> [TASK STATEMENT] Print the data exactly as it appears, keeping every word.

##### PROVIDED INFORMATION #####

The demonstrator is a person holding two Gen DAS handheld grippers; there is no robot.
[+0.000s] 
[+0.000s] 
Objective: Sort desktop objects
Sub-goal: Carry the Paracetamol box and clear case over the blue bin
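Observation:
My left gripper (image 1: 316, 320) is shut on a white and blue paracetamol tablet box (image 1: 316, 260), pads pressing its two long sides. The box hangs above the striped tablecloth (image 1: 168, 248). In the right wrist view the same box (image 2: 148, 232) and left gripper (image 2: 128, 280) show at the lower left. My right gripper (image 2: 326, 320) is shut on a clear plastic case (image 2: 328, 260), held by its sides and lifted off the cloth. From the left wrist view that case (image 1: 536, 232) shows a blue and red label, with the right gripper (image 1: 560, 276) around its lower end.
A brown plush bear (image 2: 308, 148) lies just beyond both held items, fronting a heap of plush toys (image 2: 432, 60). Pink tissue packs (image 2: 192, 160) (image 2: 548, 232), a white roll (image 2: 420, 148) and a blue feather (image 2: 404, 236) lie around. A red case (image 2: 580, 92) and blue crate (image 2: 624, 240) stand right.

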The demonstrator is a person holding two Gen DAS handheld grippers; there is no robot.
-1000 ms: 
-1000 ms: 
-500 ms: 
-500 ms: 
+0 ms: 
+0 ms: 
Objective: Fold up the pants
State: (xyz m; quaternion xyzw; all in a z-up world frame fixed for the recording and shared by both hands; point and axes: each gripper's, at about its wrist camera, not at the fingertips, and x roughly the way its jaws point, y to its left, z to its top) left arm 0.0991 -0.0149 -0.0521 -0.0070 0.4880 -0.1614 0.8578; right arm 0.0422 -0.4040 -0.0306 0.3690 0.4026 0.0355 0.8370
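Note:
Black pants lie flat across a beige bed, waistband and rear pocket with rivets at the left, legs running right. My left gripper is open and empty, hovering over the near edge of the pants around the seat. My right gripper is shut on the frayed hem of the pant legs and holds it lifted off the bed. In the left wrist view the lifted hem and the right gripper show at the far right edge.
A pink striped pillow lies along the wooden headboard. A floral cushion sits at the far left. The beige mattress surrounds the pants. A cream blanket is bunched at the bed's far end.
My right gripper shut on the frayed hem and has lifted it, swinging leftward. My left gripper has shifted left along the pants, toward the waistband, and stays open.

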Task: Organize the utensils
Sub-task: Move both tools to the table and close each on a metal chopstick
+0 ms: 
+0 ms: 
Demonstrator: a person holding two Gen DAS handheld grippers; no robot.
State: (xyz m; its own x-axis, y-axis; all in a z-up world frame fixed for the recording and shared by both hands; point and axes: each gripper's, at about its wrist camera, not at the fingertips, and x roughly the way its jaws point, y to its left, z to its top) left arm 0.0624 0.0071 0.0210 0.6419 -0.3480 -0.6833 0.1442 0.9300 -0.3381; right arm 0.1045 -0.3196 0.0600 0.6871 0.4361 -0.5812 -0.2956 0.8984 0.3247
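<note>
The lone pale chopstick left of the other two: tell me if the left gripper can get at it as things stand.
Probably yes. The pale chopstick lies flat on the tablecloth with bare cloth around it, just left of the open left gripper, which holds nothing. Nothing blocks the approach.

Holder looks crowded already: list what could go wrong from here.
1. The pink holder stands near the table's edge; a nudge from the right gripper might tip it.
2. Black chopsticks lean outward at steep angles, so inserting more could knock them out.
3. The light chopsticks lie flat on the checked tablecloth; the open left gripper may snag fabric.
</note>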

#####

> [PROBLEM SOLUTION]
The demonstrator is a person holding two Gen DAS handheld grippers; there is no robot.
[+0.000s] 
[+0.000s] 
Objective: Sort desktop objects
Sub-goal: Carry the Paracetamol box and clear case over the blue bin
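Observation:
My left gripper (image 1: 316, 320) is shut on a white and blue paracetamol tablet box (image 1: 316, 260), pads pressing its two long sides. The box hangs above the striped tablecloth (image 1: 168, 248). In the right wrist view the same box (image 2: 148, 232) and left gripper (image 2: 128, 280) show at the lower left. My right gripper (image 2: 326, 320) is shut on a clear plastic case (image 2: 328, 260), held by its sides and lifted off the cloth. From the left wrist view that case (image 1: 536, 232) shows a blue and red label, with the right gripper (image 1: 560, 276) around its lower end.
A brown plush bear (image 2: 308, 148) lies just beyond both held items, fronting a heap of plush toys (image 2: 432, 60). Pink tissue packs (image 2: 192, 160) (image 2: 548, 232), a white roll (image 2: 420, 148) and a blue feather (image 2: 404, 236) lie around. A red case (image 2: 580, 92) and blue crate (image 2: 624, 240) stand right.
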
The demonstrator is a person holding two Gen DAS handheld grippers; there is no robot.
-1000 ms: 
-1000 ms: 
-500 ms: 
-500 ms: 
+0 ms: 
+0 ms: 
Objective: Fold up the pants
State: (xyz m; quaternion xyzw; all in a z-up world frame fixed for the recording and shared by both hands; point and axes: each gripper's, at about its wrist camera, not at the fingertips, and x roughly the way its jaws point, y to its left, z to its top) left arm 0.0991 -0.0149 -0.0521 -0.0070 0.4880 -0.1614 0.8578; right arm 0.0422 -0.4040 -0.0306 0.3690 0.4026 0.0355 0.8370
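Note:
Black pants lie flat across a beige bed, waistband and rear pocket with rivets at the left, legs running right. My left gripper is open and empty, hovering over the near edge of the pants around the seat. My right gripper is shut on the frayed hem of the pant legs and holds it lifted off the bed. In the left wrist view the lifted hem and the right gripper show at the far right edge.
A pink striped pillow lies along the wooden headboard. A floral cushion sits at the far left. The beige mattress surrounds the pants. A cream blanket is bunched at the bed's far end.
My right gripper shut on the frayed hem and has lifted it, swinging leftward. My left gripper has shifted left along the pants, toward the waistband, and stays open.
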
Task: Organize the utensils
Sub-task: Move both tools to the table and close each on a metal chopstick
+0 ms: 
+0 ms: 
Demonstrator: a person holding two Gen DAS handheld grippers; no robot.
State: (xyz m; its own x-axis, y-axis; all in a z-up world frame fixed for the recording and shared by both hands; point and axes: each gripper's, at about its wrist camera, not at the fingertips, and x roughly the way its jaws point, y to its left, z to its top) left arm 0.0624 0.0071 0.0210 0.6419 -0.3480 -0.6833 0.1442 0.9300 -0.3381; right arm 0.1045 -0.3196 0.0600 0.6871 0.4361 -0.5812 -0.2956 0.8984 0.3247
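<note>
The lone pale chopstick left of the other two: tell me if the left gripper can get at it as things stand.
Probably yes. The pale chopstick lies flat on the tablecloth with bare cloth around it, just left of the open left gripper, which holds nothing. Nothing blocks the approach.

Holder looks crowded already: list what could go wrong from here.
1. The pink holder stands near the table's edge; a nudge from the right gripper might tip it.
2. Black chopsticks lean outward at steep angles, so inserting more could knock them out.
3. The light chopsticks lie flat on the checked tablecloth; the open left gripper may snag fabric.
</note>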

The output has been given in full.